- **GOAL OF THE EXERCISE**: Every line of the records below from the line with "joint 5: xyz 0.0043" up to and including the line with "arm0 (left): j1" must be reproduced exactly, and no line outside that range.

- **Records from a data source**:
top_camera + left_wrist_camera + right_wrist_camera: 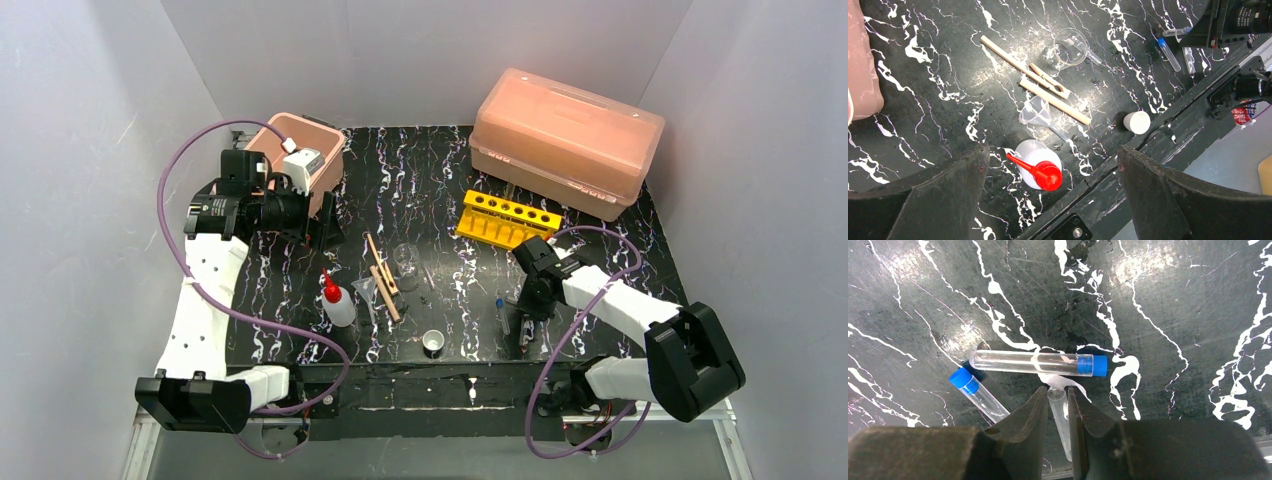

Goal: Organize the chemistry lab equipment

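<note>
Right claw [1057, 391] clamped on one clear tube [1060, 412], low on the table [1173, 315] | second tube [1038, 363] lies across just beside the tips | we should lift straight and slowly, then turn it upright for the yellow rack [508, 220] | left claw [1053, 150] apart, holds nothing

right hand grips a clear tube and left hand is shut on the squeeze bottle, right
No. The left wrist view shows the left hand open, clear of the squeeze bottle. The right hand does grip a clear tube.
</note>
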Robot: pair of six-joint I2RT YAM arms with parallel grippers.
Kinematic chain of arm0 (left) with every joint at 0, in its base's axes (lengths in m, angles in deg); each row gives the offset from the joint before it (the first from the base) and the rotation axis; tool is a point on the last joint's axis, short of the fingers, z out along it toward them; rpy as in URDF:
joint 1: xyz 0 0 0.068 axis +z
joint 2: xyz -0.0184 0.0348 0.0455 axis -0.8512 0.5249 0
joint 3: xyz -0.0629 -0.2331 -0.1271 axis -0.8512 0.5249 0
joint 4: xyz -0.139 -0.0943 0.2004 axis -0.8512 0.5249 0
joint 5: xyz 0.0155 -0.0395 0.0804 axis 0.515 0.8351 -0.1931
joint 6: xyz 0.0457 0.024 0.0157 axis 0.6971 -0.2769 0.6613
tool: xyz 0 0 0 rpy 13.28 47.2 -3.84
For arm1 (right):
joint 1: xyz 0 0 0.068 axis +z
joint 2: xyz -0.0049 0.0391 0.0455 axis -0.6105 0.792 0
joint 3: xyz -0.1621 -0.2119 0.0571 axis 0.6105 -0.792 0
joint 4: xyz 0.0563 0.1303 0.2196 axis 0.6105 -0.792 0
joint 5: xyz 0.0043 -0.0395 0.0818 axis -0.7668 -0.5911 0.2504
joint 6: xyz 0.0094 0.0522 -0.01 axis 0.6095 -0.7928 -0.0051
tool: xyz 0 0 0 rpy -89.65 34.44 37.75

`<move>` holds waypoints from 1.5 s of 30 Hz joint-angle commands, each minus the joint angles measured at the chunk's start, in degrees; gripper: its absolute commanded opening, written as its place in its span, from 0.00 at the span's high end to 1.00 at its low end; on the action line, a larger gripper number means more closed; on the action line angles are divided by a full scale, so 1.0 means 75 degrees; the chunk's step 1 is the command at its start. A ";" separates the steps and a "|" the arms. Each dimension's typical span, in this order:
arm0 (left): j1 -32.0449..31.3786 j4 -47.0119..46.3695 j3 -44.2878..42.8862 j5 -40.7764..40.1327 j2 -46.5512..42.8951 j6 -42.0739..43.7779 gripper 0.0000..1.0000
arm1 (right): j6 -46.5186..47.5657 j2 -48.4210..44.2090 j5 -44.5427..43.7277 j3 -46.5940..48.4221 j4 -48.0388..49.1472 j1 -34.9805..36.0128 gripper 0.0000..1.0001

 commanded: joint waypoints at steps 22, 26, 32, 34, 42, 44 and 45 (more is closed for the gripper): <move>0.0061 0.0150 -0.0094 0.0105 -0.0280 0.0107 0.01 | -0.1085 -0.0566 -0.0396 -0.0292 -0.0848 0.1145 0.62; 0.0058 0.0177 -0.0166 0.0089 -0.0276 0.0106 0.01 | -0.1099 -0.0536 -0.0387 -0.0292 -0.0886 0.1191 0.67; 0.0052 0.0179 -0.0112 0.0074 -0.0291 0.0127 0.01 | -0.0990 -0.0273 -0.0427 -0.0156 -0.0742 0.1223 0.76; 0.0058 0.0189 -0.0123 0.0079 -0.0287 0.0145 0.01 | -0.0921 -0.0096 -0.0397 -0.0077 -0.0685 0.1217 0.80; 0.0061 0.0293 -0.0268 0.0166 -0.0208 0.0167 0.01 | -0.0649 0.0012 -0.0544 0.0472 -0.0804 0.1217 0.85; 0.0052 0.0284 -0.0283 0.0241 -0.0190 0.0144 0.01 | -0.0548 -0.0232 -0.0683 0.0743 -0.1030 0.1215 0.86; 0.0056 0.0255 -0.0275 0.0273 -0.0185 0.0108 0.01 | -0.0480 -0.0386 -0.0758 0.0915 -0.1165 0.1218 0.86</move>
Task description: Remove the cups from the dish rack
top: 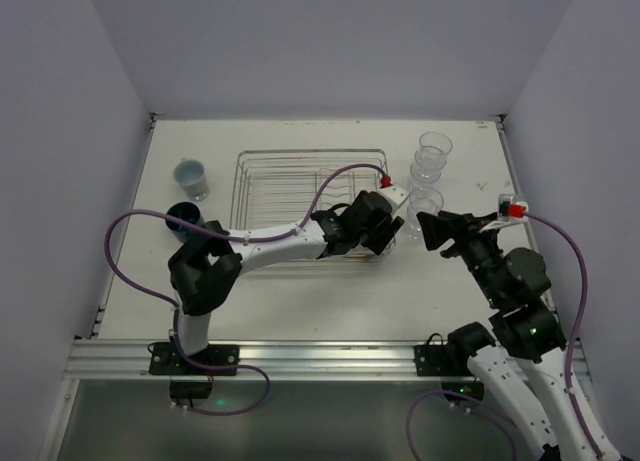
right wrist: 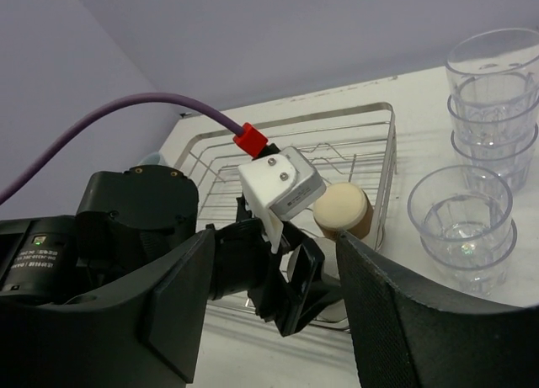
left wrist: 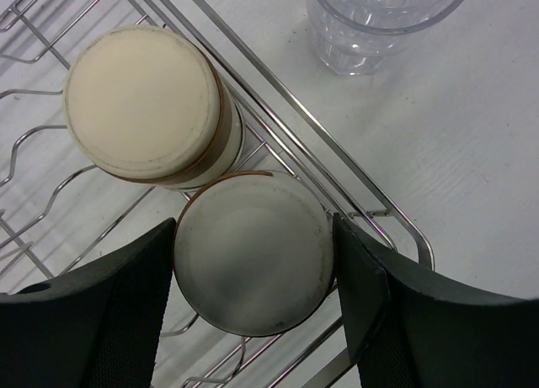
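Two tan/cream cups stand upside down in the near right corner of the silver wire dish rack [top: 300,196]. My left gripper [left wrist: 254,228] is shut on the nearer cup [left wrist: 251,270], with a finger [left wrist: 126,312] against each side of it; the cup still sits on the rack wires. The other cream cup [left wrist: 143,102] stands just beside it. In the right wrist view the left gripper [right wrist: 303,279] hides most of the held cup, and the free cream cup [right wrist: 341,207] shows. My right gripper [top: 432,233] is open and empty, hovering right of the rack.
Several clear tumblers stand right of the rack: a stack [right wrist: 493,93] and a nearer one [right wrist: 463,224], which is close to the rack corner [left wrist: 379,22]. A pale blue cup [top: 190,178] and a dark blue cup [top: 183,218] stand left of the rack.
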`<state>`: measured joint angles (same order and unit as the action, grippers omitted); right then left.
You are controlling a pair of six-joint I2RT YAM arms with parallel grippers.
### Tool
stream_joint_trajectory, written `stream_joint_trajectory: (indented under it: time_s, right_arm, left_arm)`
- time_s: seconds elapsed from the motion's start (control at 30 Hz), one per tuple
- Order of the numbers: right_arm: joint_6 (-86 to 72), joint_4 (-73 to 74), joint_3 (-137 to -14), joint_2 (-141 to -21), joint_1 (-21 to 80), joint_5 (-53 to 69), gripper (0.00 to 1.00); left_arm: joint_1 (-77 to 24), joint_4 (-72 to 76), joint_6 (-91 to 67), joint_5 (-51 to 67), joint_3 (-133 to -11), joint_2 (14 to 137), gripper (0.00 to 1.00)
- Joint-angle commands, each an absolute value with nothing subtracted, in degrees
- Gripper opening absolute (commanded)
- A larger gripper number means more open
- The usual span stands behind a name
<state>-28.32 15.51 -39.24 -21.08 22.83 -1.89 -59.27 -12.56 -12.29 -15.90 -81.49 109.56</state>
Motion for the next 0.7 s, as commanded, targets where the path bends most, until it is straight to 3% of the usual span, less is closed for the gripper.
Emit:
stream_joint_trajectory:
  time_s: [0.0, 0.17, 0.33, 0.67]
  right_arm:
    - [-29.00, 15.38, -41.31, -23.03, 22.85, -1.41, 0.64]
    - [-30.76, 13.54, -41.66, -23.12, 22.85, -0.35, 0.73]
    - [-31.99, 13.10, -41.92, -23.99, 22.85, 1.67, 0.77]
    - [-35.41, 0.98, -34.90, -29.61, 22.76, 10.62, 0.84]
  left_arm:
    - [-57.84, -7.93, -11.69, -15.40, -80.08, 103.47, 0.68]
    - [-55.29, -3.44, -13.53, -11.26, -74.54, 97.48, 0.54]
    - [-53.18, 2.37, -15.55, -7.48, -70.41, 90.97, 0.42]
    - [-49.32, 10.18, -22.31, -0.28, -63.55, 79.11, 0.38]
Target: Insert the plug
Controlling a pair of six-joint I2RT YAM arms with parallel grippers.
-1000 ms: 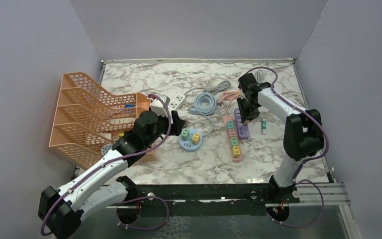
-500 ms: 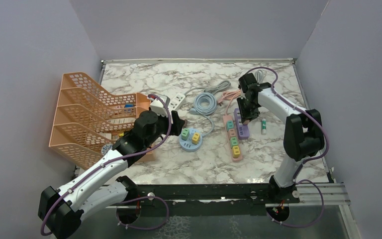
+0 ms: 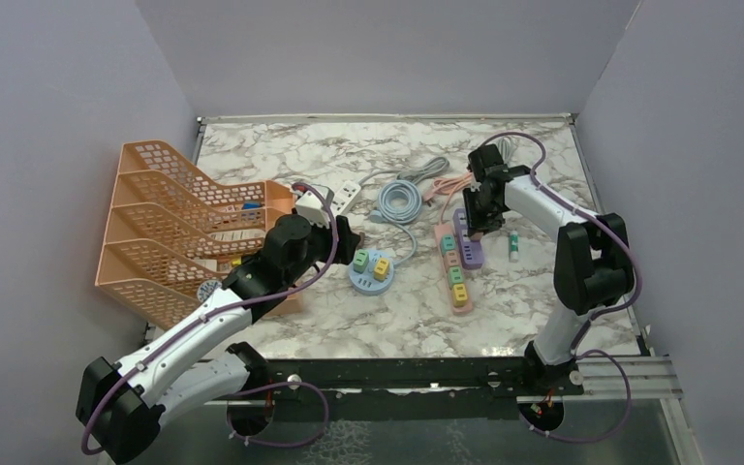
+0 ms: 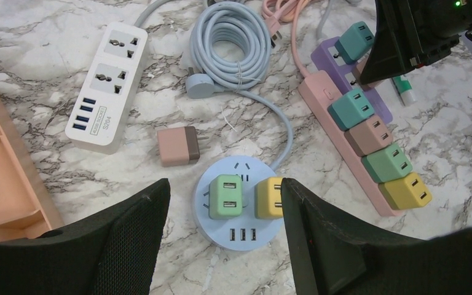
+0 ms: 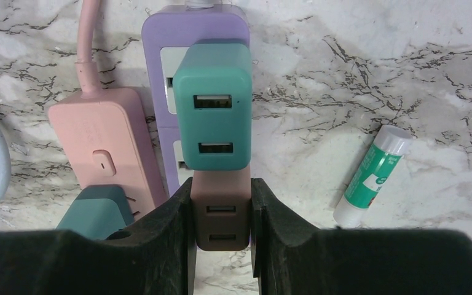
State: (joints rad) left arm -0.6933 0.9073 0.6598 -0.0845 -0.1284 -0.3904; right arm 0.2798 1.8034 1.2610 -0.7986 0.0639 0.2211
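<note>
At the far left of the overhead view one orange rack (image 3: 170,228) of slanted trays is standing on the marble table (image 3: 387,320). Right of it, in my left wrist view, one white power strip (image 4: 107,86) is lying at upper left, showing two sockets and four USB ports, and one loose pink-and-brown adapter (image 4: 181,146) is lying just beside it.

My left gripper (image 4: 224,190) is hovering with its two fingers apart, holding nothing. Between them I am looking down on one round blue hub (image 4: 239,236) carrying two adapters, one green (image 4: 226,196) and one yellow (image 4: 270,198). One coiled blue cable (image 4: 233,37) is lying above it in the frame.

Further right, one pink strip (image 4: 319,98) is carrying four adapters in a row – teal, tan, green and yellow. Touching its right side is one purple strip (image 5: 203,27), with one teal adapter (image 5: 212,104) sitting on it.

My right gripper (image 5: 221,203) is clamped on the brown plug (image 5: 221,224) – one finger on each side. The plug is sitting directly below the teal adapter, over the purple strip's lower socket; I cannot tell whether it is fully seated.

One green-and-white glue stick (image 5: 372,175) is lying tilted at the right, apart from the strips.
</note>
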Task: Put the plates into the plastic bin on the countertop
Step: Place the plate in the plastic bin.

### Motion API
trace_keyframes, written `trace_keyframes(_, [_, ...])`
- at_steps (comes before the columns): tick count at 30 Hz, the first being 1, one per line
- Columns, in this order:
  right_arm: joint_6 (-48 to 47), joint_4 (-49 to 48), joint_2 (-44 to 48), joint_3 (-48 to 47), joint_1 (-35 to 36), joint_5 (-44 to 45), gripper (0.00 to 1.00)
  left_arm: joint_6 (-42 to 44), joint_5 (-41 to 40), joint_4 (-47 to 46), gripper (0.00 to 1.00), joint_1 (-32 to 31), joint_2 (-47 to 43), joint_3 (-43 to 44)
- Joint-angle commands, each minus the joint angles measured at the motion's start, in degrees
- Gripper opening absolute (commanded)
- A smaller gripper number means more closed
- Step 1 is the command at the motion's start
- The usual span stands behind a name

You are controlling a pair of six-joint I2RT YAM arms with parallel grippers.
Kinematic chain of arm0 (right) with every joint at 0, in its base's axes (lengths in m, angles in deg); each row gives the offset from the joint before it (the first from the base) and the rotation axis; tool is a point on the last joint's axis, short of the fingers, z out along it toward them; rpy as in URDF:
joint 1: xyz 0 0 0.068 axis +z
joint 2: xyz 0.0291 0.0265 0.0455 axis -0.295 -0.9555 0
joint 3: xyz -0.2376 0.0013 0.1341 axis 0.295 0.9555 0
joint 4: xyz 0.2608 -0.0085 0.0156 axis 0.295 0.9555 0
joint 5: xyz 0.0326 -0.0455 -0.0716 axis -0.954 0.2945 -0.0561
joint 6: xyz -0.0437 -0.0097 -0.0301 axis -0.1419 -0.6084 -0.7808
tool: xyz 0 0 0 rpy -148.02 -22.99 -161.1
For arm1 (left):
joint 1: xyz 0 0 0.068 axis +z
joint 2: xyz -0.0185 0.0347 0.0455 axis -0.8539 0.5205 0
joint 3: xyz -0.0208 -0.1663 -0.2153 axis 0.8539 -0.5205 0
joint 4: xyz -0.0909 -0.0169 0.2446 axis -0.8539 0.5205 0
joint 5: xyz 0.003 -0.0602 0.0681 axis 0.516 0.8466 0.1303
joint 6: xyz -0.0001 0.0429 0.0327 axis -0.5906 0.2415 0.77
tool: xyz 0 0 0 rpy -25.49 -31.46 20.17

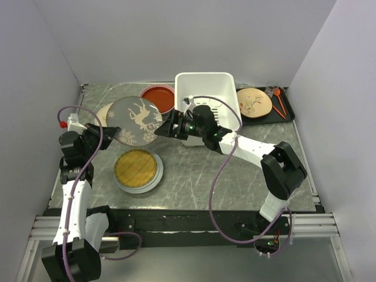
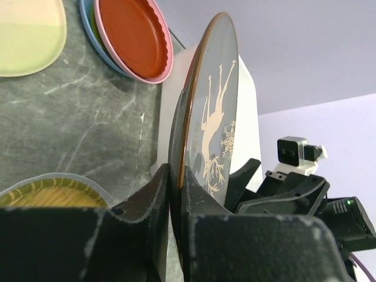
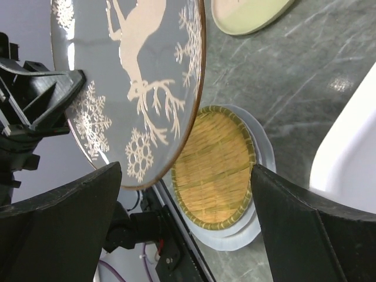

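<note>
At the far left a pale plate (image 1: 104,113) lies on the counter (image 1: 194,170), half hidden. In front of it the left gripper (image 1: 108,133) is clamped tight on the left rim of the deer plate (image 1: 136,120). It holds that plate up off the counter, tilted, with its deer and snowflakes facing upward. Below it sits the yellow plate (image 1: 138,166), stacked on white plates (image 1: 155,179). Behind it, the red plate (image 1: 157,97) tops a small stack just beside the bin (image 1: 205,75). The right gripper (image 1: 164,128) is at the deer plate's right rim with its jaws spread wide, not closed on anything. The bin stands behind that arm, with no plate that I can see in it. At the far right a cream plate (image 1: 254,102) rests on a black tray (image 1: 288,115).
</note>
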Motion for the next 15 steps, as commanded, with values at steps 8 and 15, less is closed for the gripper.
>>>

- **FINISHED EXERCISE**:
joint 5: xyz 0.0043 -0.0395 0.0818 axis -0.7668 -0.5911 0.2504
joint 6: xyz 0.0094 0.0522 -0.01 axis 0.6095 -0.7928 -0.0051
tool: xyz 0 0 0 rpy -89.65 34.44 37.75

`<move>` holds waypoints from 1.5 s of 30 Hz joint-angle commands, each minus the joint angles measured at the chunk's start, in degrees; gripper: its absolute commanded opening, written as its place in its span, from 0.00 at the span's high end to 1.00 at its low end; on the action line, a larger gripper number means more closed; on the action line angles are divided by a full scale, so 1.0 means 75 degrees; the chunk's step 1 is the command at its start. A ";" separates the steps and a "|" the arms. Each dimension's typical span, in this order:
arm0 (left): j1 -32.0449..31.3786 j4 -47.0119..46.3695 j3 -44.2878..42.8862 j5 -40.7764..40.1327 j2 -46.5512..42.8951 j6 -42.0739..43.7779 gripper 0.0000..1.0000

The given answer completes the exercise.